### Task instructions
Reproduce the entries verbatim; no pictures.
___ Material for the task
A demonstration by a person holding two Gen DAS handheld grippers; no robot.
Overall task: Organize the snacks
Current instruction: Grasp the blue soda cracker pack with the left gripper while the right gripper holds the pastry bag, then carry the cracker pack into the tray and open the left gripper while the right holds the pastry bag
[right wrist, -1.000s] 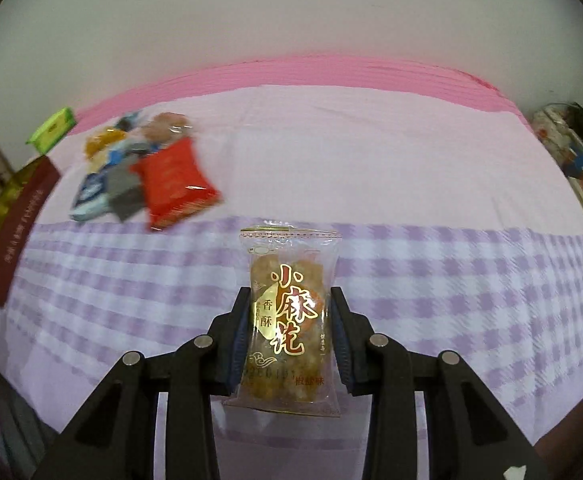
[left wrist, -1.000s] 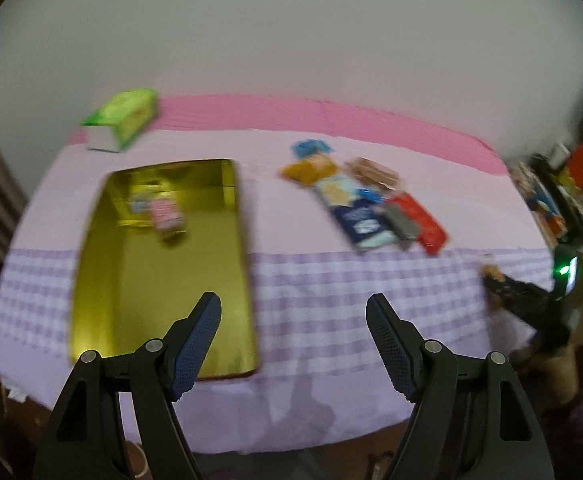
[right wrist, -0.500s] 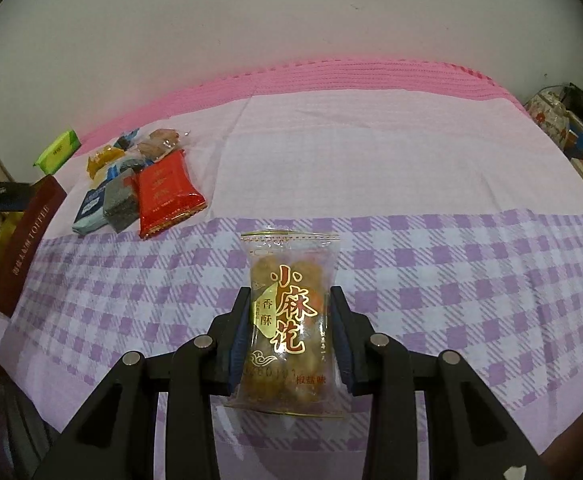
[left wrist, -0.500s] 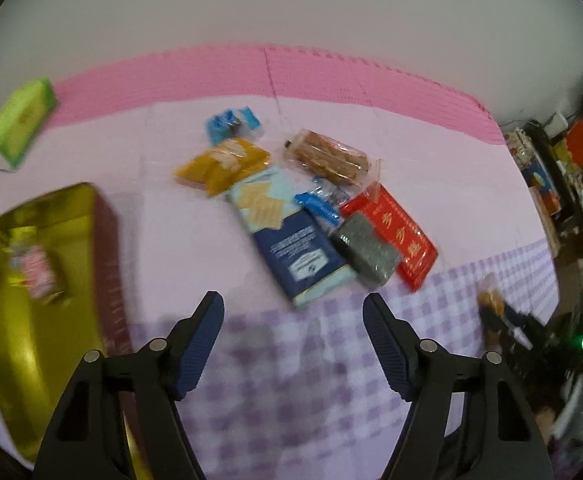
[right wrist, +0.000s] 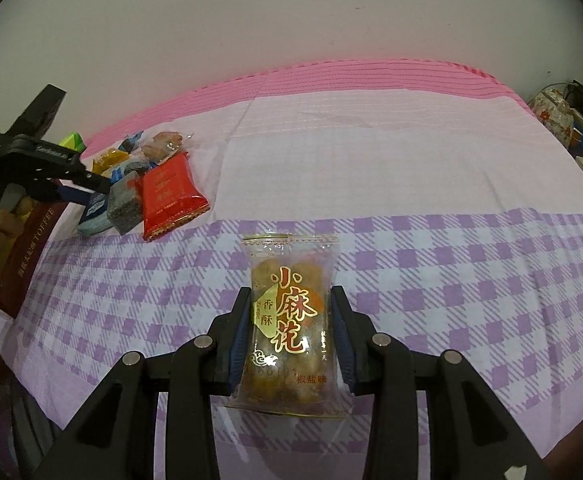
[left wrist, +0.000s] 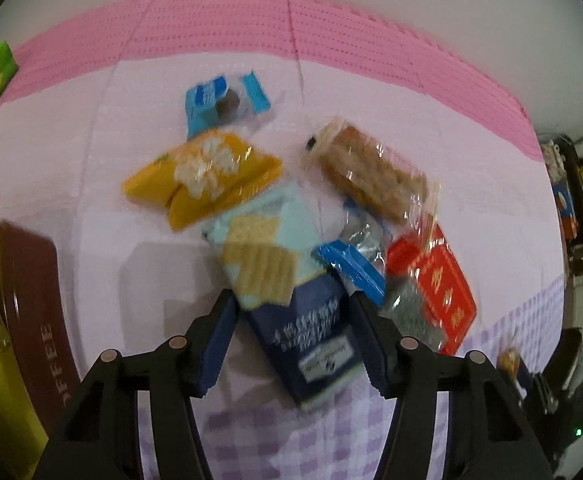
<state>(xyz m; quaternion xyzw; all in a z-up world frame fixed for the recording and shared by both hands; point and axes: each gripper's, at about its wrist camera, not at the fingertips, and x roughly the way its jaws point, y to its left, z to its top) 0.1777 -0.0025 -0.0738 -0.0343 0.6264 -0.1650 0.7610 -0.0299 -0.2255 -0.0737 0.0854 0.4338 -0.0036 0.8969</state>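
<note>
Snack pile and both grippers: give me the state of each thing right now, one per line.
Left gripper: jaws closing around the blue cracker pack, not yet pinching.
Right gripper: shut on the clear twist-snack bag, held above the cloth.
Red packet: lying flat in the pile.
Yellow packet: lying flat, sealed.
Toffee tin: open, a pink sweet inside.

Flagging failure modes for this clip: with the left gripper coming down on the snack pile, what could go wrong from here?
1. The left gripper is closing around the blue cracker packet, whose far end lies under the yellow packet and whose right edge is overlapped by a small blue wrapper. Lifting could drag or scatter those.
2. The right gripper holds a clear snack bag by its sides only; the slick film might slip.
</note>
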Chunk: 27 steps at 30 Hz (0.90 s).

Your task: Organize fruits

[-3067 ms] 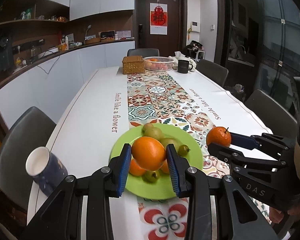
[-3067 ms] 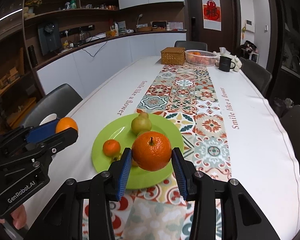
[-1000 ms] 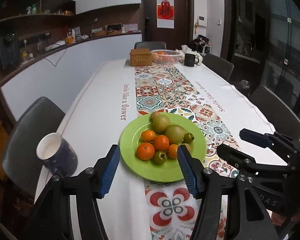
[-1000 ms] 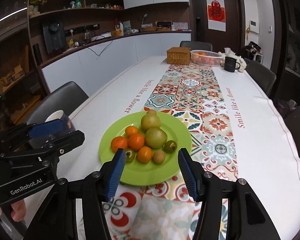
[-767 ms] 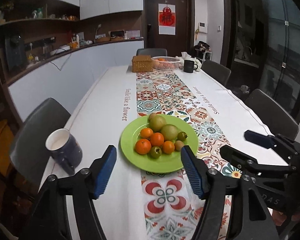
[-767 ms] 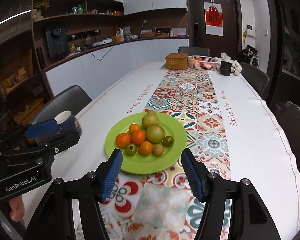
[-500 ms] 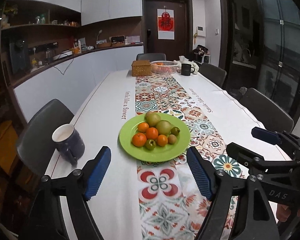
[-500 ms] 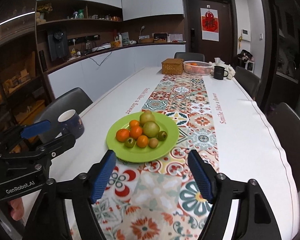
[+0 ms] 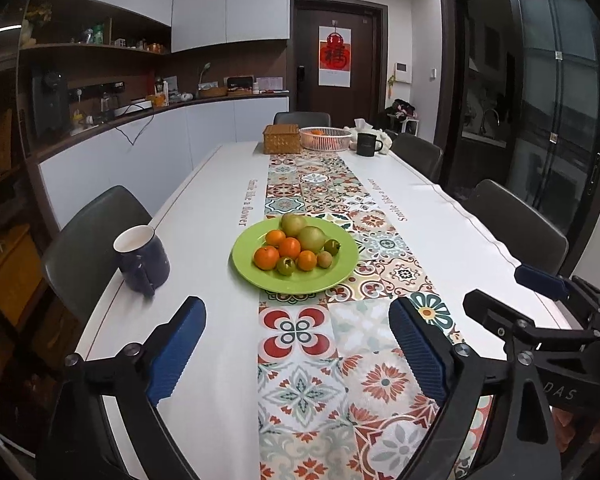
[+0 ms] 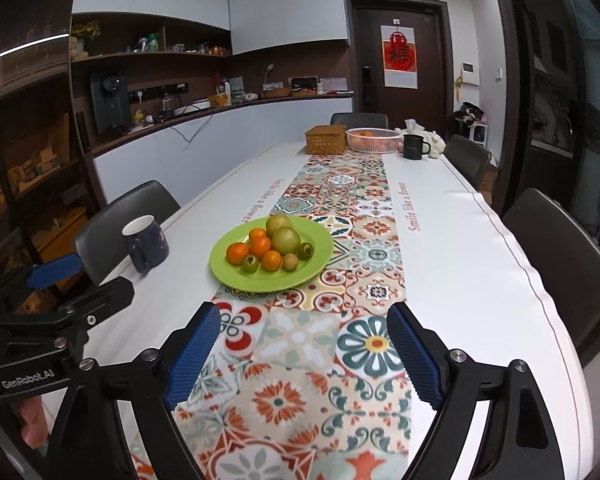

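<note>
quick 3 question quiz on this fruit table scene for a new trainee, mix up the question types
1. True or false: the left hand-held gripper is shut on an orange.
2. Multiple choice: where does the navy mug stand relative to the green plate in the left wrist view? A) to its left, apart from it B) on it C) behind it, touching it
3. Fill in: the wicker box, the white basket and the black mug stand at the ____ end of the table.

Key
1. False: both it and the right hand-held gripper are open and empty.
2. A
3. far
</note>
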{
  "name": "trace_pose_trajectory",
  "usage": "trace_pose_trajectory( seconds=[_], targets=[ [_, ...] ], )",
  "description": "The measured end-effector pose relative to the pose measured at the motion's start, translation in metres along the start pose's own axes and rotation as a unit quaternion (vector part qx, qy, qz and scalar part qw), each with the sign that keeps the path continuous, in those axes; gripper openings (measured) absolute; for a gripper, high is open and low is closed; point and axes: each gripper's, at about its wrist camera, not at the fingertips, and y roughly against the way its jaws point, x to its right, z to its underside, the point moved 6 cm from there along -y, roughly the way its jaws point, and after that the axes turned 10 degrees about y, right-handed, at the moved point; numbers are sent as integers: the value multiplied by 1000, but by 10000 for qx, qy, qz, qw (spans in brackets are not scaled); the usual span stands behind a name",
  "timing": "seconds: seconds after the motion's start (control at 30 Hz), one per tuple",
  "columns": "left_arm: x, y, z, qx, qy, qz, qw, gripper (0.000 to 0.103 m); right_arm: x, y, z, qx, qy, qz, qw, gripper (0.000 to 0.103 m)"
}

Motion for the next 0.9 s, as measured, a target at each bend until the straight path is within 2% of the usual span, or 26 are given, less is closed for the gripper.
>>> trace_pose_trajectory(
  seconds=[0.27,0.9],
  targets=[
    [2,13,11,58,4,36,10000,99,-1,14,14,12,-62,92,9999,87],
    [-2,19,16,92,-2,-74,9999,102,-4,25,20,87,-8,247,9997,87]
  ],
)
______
### Exercise response
A demonstration by a person holding two Gen DAS handheld grippers; no robot.
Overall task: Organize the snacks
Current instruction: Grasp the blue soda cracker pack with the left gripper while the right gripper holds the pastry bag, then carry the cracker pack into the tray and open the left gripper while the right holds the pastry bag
[right wrist, -1.000s] 
[left wrist, -1.000s] 
[right wrist, -0.500s] 
[left wrist, -0.500s] 
[right wrist, +0.000s] 
[left wrist, +0.000s] 
<state>(xyz m; quaternion xyzw; all in a z-up world frame fixed for the recording and shared by both hands; point and axes: each gripper's, at about its wrist camera, not at the fingertips, and x roughly the way its jaws point, y to its left, z to its top) 0.1777 -0.0025 -0.0738 -0.0343 0.6264 -0.1650 0.7610 -0.0299 -0.2255 -0.0737 0.0854 0.4338 -0.0036 0.8969</state>
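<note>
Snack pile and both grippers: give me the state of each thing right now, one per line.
Left gripper: jaws closing around the blue cracker pack, not yet pinching.
Right gripper: shut on the clear twist-snack bag, held above the cloth.
Red packet: lying flat in the pile.
Yellow packet: lying flat, sealed.
Toffee tin: open, a pink sweet inside.

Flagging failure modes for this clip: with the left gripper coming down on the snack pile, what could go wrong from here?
1. The left gripper is closing around the blue cracker packet, whose far end lies under the yellow packet and whose right edge is overlapped by a small blue wrapper. Lifting could drag or scatter those.
2. The right gripper holds a clear snack bag by its sides only; the slick film might slip.
</note>
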Chunk: 27 steps at 30 Hz (0.90 s).

Your task: Organize fruits

[-3067 ms] 
[-3067 ms] 
[-1000 ms] 
[-1000 ms] 
[-767 ms] 
[-767 ms] 
[-500 ms] 
[-500 ms] 
[+0 ms] 
[+0 ms] 

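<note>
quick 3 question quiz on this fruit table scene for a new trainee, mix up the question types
1. True or false: the left hand-held gripper is shut on an orange.
2. Multiple choice: where does the navy mug stand relative to the green plate in the left wrist view? A) to its left, apart from it B) on it C) behind it, touching it
3. Fill in: the wicker box, the white basket and the black mug stand at the ____ end of the table.

Key
1. False: both it and the right hand-held gripper are open and empty.
2. A
3. far
</note>
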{
  "name": "trace_pose_trajectory",
  "usage": "trace_pose_trajectory( seconds=[_], targets=[ [_, ...] ], )",
  "description": "The measured end-effector pose relative to the pose measured at the motion's start, translation in metres along the start pose's own axes and rotation as a unit quaternion (vector part qx, qy, qz and scalar part qw), each with the sign that keeps the path continuous, in those axes; gripper openings (measured) absolute; for a gripper, high is open and low is closed; point and axes: each gripper's, at about its wrist camera, not at the fingertips, and y roughly against the way its jaws point, x to its right, z to its underside, the point moved 6 cm from there along -y, roughly the way its jaws point, and after that the axes turned 10 degrees about y, right-handed, at the moved point; numbers are sent as integers: the value multiplied by 1000, but by 10000 for qx, qy, qz, qw (spans in brackets are not scaled); the usual span stands behind a name",
  "timing": "seconds: seconds after the motion's start (control at 30 Hz), one per tuple",
  "columns": "left_arm: x, y, z, qx, qy, qz, qw, gripper (0.000 to 0.103 m); right_arm: x, y, z, qx, qy, qz, qw, gripper (0.000 to 0.103 m)"
}

Motion for the next 0.9 s, as measured, a target at each bend until the straight path is within 2% of the usual span, or 26 are given, less is closed for the gripper.
>>> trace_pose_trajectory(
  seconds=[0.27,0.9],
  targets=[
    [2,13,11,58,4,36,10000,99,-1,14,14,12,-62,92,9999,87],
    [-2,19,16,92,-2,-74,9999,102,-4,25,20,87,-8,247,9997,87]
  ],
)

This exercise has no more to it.